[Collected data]
Content starts

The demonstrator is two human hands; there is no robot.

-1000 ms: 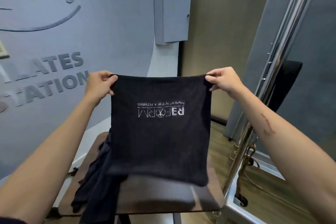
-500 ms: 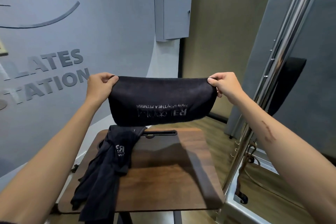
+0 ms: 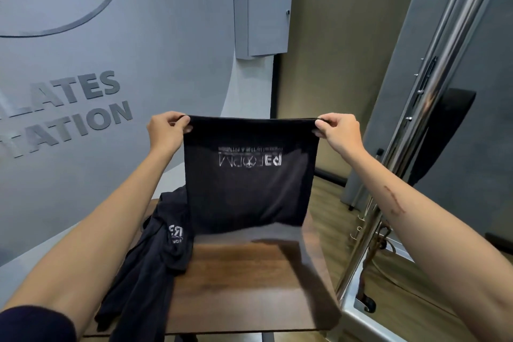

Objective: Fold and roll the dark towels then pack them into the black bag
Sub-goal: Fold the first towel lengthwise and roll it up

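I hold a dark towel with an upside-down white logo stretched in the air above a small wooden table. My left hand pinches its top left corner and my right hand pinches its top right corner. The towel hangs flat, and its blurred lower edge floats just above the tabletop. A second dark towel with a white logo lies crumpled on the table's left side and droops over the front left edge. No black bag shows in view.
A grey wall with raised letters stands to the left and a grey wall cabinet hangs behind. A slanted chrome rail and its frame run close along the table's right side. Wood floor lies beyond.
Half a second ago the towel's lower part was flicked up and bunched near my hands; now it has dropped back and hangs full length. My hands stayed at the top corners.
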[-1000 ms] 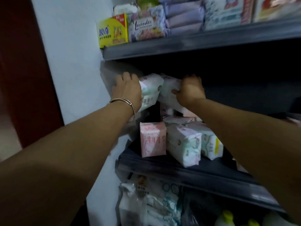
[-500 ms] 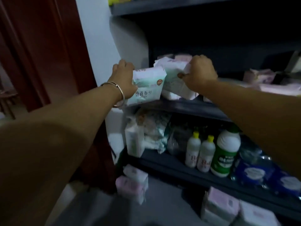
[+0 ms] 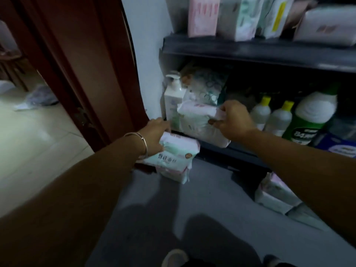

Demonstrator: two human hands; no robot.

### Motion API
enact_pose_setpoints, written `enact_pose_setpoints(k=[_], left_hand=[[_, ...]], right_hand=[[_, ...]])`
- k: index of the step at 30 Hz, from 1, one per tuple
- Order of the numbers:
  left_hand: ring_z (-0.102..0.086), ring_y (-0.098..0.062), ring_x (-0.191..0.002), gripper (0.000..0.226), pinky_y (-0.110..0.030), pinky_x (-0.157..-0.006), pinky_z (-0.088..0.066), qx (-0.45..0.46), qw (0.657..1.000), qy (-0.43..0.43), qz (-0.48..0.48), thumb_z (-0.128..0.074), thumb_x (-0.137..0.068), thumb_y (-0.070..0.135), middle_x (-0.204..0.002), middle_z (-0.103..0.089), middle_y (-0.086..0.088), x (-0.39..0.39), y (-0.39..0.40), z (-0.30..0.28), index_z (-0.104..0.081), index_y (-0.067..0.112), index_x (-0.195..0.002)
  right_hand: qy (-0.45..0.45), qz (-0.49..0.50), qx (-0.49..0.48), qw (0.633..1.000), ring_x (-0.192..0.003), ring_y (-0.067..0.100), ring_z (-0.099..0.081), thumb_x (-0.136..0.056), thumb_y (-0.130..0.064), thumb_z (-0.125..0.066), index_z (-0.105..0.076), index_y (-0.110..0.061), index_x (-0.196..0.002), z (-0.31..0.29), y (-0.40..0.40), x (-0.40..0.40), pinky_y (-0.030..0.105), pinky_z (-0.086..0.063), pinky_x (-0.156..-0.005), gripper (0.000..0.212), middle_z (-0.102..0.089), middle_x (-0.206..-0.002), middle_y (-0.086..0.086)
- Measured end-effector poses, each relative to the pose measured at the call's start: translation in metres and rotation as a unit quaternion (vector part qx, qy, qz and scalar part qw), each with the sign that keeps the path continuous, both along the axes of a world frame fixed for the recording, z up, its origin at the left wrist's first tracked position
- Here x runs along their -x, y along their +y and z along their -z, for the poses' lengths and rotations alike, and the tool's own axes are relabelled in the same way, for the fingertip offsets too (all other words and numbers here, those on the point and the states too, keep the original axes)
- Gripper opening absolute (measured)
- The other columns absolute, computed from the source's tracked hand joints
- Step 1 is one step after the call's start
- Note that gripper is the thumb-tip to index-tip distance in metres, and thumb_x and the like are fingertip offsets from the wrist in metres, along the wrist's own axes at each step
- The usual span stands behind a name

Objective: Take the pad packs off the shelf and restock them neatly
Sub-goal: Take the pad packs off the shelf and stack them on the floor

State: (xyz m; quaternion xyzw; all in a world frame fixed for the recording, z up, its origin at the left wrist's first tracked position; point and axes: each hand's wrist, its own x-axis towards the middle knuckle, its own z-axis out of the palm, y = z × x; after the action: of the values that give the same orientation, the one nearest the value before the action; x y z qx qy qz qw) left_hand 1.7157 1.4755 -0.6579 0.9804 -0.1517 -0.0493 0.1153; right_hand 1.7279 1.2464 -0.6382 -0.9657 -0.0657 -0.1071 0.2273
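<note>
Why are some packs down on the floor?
That does look odd: pad packs lie heaped on the grey floor below the shelf, and another pack sits on the floor under the one that the left hand holds.

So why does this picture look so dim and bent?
Head view: dim light, the shelf recesses near black; the wide lens bows the door frame; packs on top are motion-smeared; soft shadows lie on the floor.

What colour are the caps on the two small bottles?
Yellow, on both small bottles, seen in the head view.
</note>
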Motion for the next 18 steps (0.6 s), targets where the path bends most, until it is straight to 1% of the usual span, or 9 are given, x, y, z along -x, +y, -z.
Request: enact_pose_setpoints(k=[1, 2, 5, 8, 11, 13, 15, 16, 18], left_hand=[[-0.039, -0.025, -0.114, 0.045, -0.026, -0.093, -0.032, -0.002, 1.0, 0.013, 0.001, -0.07, -0.075, 0.006, -0.122, -0.043, -0.012, -0.003, 0.004, 0.018, -0.051, 0.007, -0.116], [-0.039, -0.025, -0.114, 0.045, -0.025, -0.093, -0.031, -0.005, 1.0, 0.027, 0.001, -0.068, -0.076, 0.006, -0.123, -0.042, -0.012, -0.005, 0.008, 0.036, -0.051, 0.008, -0.117], [-0.038, -0.027, -0.116, 0.048, -0.031, -0.099, -0.032, -0.019, 0.998, 0.058, 0.011, -0.067, -0.077, 0.007, -0.127, -0.04, -0.012, -0.013, 0.016, 0.089, -0.048, 0.007, -0.122], [-0.04, -0.029, -0.11, 0.043, -0.036, -0.093, -0.036, 0.009, 0.997, 0.068, 0.039, -0.068, -0.072, 0.002, -0.126, -0.045, -0.014, -0.023, 0.024, 0.136, -0.054, 0.003, -0.113], [-0.039, -0.024, -0.111, 0.038, -0.03, -0.087, -0.037, 0.035, 0.996, 0.067, 0.045, -0.066, -0.069, -0.003, -0.12, -0.047, -0.009, -0.037, 0.028, 0.175, -0.056, 0.005, -0.105], [-0.039, -0.022, -0.106, 0.038, -0.027, -0.083, -0.035, 0.037, 0.996, 0.058, 0.053, -0.067, -0.064, -0.005, -0.114, -0.049, -0.009, -0.046, 0.03, 0.196, -0.058, 0.005, -0.099], [-0.038, -0.017, -0.1, 0.039, -0.023, -0.076, -0.028, 0.032, 0.996, 0.059, 0.063, -0.068, -0.057, -0.006, -0.108, -0.053, -0.01, -0.055, 0.032, 0.211, -0.06, 0.006, -0.094], [-0.039, -0.018, -0.102, 0.041, -0.023, -0.075, -0.026, 0.024, 0.996, 0.051, 0.066, -0.068, -0.055, -0.006, -0.109, -0.053, -0.011, -0.058, 0.033, 0.217, -0.061, 0.007, -0.093], [-0.038, -0.022, -0.117, 0.043, -0.027, -0.083, -0.029, -0.039, 0.998, 0.021, 0.048, -0.065, -0.064, -0.002, -0.12, -0.049, -0.007, -0.061, 0.032, 0.226, -0.058, 0.012, -0.104]], right_hand=[[0.009, -0.008, 0.005, 1.0, -0.082, 0.023, -0.036, -0.085, -0.031, -0.068, -0.041, -0.008, -0.085, 0.017, 0.006, -0.004, 0.025, -0.02, -0.064, 0.035, -0.036, -0.081, 0.007], [0.02, -0.016, 0.008, 1.0, -0.081, 0.021, -0.034, -0.085, -0.031, -0.068, -0.039, -0.009, -0.084, 0.033, 0.011, -0.007, 0.023, -0.016, -0.062, 0.037, -0.034, -0.081, 0.006], [0.052, -0.025, 0.003, 0.998, -0.083, 0.025, -0.041, -0.084, -0.031, -0.069, -0.047, -0.008, -0.086, 0.075, 0.024, -0.019, 0.023, -0.016, -0.061, 0.032, -0.043, -0.09, 0.013], [0.081, -0.037, -0.007, 0.996, -0.098, 0.033, -0.048, -0.083, -0.028, -0.069, -0.056, 0.001, -0.095, 0.113, 0.035, -0.032, 0.024, -0.02, -0.066, 0.034, -0.053, -0.103, 0.02], [0.094, -0.04, -0.019, 0.995, -0.104, 0.034, -0.046, -0.084, -0.026, -0.069, -0.055, 0.002, -0.099, 0.147, 0.045, -0.047, 0.025, -0.024, -0.071, 0.034, -0.053, -0.108, 0.021], [0.09, -0.037, -0.035, 0.995, -0.105, 0.033, -0.045, -0.084, -0.024, -0.069, -0.055, 0.002, -0.1, 0.165, 0.051, -0.058, 0.023, -0.024, -0.073, 0.034, -0.052, -0.108, 0.02], [0.085, -0.038, -0.047, 0.995, -0.106, 0.033, -0.044, -0.085, -0.023, -0.068, -0.055, 0.003, -0.102, 0.179, 0.056, -0.068, 0.02, -0.022, -0.073, 0.034, -0.051, -0.109, 0.02], [0.082, -0.041, -0.051, 0.995, -0.107, 0.033, -0.044, -0.085, -0.022, -0.068, -0.055, 0.003, -0.102, 0.184, 0.059, -0.073, 0.019, -0.022, -0.073, 0.033, -0.051, -0.109, 0.019], [0.079, -0.046, -0.061, 0.994, -0.107, 0.032, -0.043, -0.085, -0.02, -0.067, -0.054, 0.003, -0.103, 0.194, 0.065, -0.081, 0.018, -0.022, -0.075, 0.032, -0.05, -0.11, 0.019]])
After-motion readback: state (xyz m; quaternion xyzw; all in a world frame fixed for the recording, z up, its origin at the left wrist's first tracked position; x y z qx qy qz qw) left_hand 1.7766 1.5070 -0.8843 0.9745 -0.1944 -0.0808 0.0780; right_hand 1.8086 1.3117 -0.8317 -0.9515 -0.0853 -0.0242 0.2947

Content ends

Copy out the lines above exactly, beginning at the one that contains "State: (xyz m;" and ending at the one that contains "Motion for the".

▶ _RESPONSE TO THE EXERCISE_
State: (xyz m; quaternion xyzw; all in a world frame fixed for the recording, z up, its origin at the left wrist's first tracked position; point and axes: each hand's wrist, its own x-axis towards the middle knuckle, its own z-axis out of the palm, y = z × x; after the action: of the values that give the same orientation, the one nearest the value before the action; x y z qx qy qz qw) left_hand 1.7157 1.4755 -0.6579 0.9804 -0.1517 -0.0493 0.1153; right_hand 1.7279 1.2464 -0.6382 -0.9657 -0.0657 -0.1071 0.2273
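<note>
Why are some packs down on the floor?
That does look odd: pad packs lie heaped on the grey floor below the shelf, and another pack sits on the floor under the one that the left hand holds.

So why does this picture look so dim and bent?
Head view: dim light, the shelf recesses near black; the wide lens bows the door frame; packs on top are motion-smeared; soft shadows lie on the floor.

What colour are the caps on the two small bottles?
Yellow, on both small bottles, seen in the head view.
</note>
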Motion for the next 18 steps (0.6 s), targets where the path bends most, until it is straight to 1% of the usual span, or 9 are given, x, y, z along -x, +y, -z.

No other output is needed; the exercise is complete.